(Recorded data)
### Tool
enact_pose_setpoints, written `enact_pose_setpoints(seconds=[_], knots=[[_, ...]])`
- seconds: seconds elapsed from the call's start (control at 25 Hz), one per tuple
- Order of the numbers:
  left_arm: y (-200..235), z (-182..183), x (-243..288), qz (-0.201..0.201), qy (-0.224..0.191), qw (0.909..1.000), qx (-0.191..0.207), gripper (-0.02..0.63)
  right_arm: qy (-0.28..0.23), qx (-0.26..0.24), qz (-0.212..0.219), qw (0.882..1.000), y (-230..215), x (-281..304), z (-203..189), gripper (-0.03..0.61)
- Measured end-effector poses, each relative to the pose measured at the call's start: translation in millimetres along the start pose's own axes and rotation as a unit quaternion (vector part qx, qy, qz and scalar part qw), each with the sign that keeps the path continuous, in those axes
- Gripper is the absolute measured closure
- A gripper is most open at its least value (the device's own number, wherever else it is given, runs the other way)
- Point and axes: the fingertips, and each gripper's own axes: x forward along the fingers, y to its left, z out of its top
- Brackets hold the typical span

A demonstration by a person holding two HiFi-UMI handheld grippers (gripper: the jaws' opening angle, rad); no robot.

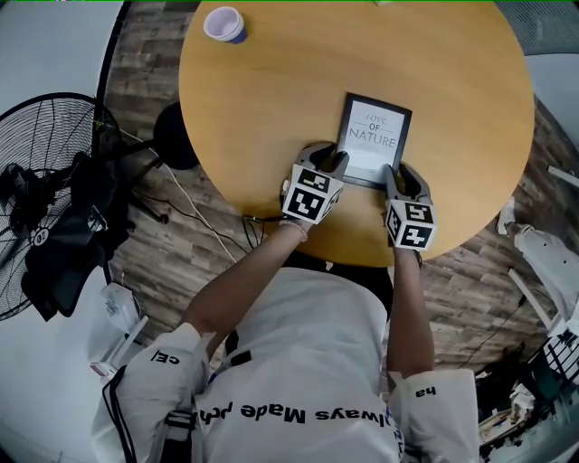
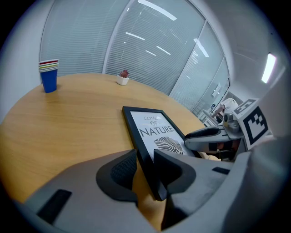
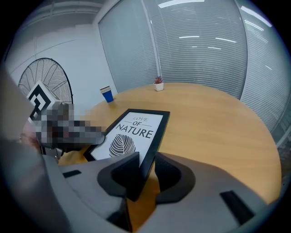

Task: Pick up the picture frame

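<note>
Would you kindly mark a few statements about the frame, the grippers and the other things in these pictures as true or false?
1. The print in the picture frame reads "Love of Nature". True.
2. The right gripper is empty and clear of the frame. False: the frame's right edge stands between its jaws.
3. The left gripper has the frame's left edge between its jaws. True.
4. The stack of cups touches the frame. False: it stands well apart from it, near the far left rim of the round wooden table.
5. The fan stands on the table. False: it stands on the floor to the person's left.
</note>
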Motion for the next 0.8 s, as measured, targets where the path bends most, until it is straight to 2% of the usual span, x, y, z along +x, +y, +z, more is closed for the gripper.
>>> enact_pose_setpoints(seconds=[0.8], knots=[[-4.9, 7.4, -13.7, 0.01, -0.009, 0.9996, 0.026, 0.497, -0.02, 0.009, -0.021, 1.0, 3.6, -16.0, 7.3, 0.479]])
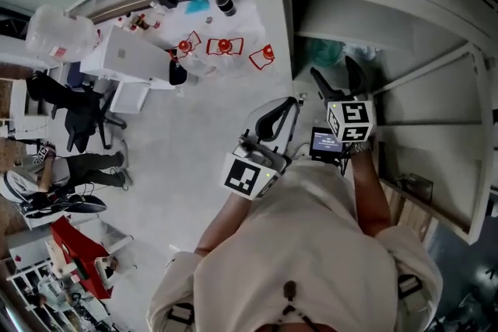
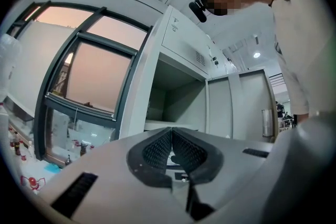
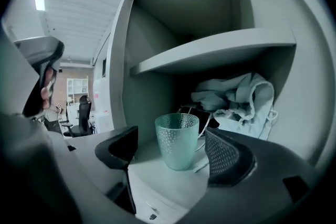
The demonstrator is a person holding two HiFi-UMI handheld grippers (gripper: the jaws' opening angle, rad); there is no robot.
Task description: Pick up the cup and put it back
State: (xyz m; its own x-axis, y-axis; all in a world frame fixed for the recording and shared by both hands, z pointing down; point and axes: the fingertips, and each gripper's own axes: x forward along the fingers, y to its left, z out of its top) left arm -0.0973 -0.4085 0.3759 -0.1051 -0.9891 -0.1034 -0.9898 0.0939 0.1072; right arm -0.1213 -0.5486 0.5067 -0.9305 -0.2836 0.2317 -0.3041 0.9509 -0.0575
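My right gripper [image 3: 174,152] has its fingers [image 3: 227,157] spread wide, gripping nothing. The one cup [image 3: 177,140] stands between them untouched at lower centre, upright, mouth up, long axis vertical, on the cabinet shelf [image 3: 157,186]. One crumpled cloth [image 3: 236,99] lies behind it. My left gripper [image 2: 171,148] has its fingers pressed together, empty.

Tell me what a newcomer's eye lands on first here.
The pale green dimpled glass cup stands on the white cabinet shelf, between the right gripper's open jaws, clear of both pads. Behind it lies a crumpled pale cloth. The left gripper, jaws together and empty, hangs outside the cabinet.
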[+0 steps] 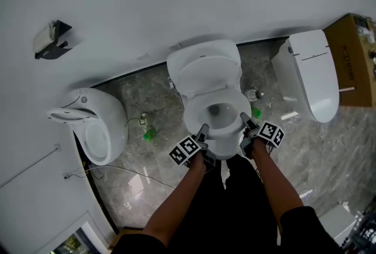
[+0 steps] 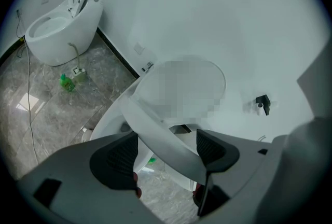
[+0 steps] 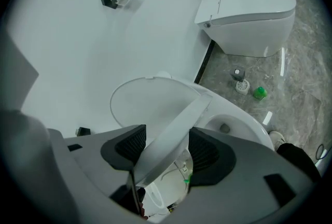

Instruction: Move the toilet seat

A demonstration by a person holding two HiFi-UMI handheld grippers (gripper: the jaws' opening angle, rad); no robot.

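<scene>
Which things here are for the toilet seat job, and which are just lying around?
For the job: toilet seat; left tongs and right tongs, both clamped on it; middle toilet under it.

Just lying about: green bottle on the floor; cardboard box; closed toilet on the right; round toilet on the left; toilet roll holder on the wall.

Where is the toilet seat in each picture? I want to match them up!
Head view: the toilet seat rings the bowl at the middle, with the left gripper and right gripper at its front.
Left gripper view: white band between the jaws, lower middle.
Right gripper view: white band slanting between the jaws, lower middle.
Shared landmark: the raised lid behind it.
</scene>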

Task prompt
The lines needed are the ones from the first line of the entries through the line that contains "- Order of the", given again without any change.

Response to this exercise
### Tool
enact_pose_setpoints, written `enact_pose_setpoints(seconds=[_], knots=[[_, ...]])`
- seconds: seconds elapsed from the call's start (control at 25 Hz), one per tuple
- Order of the numbers:

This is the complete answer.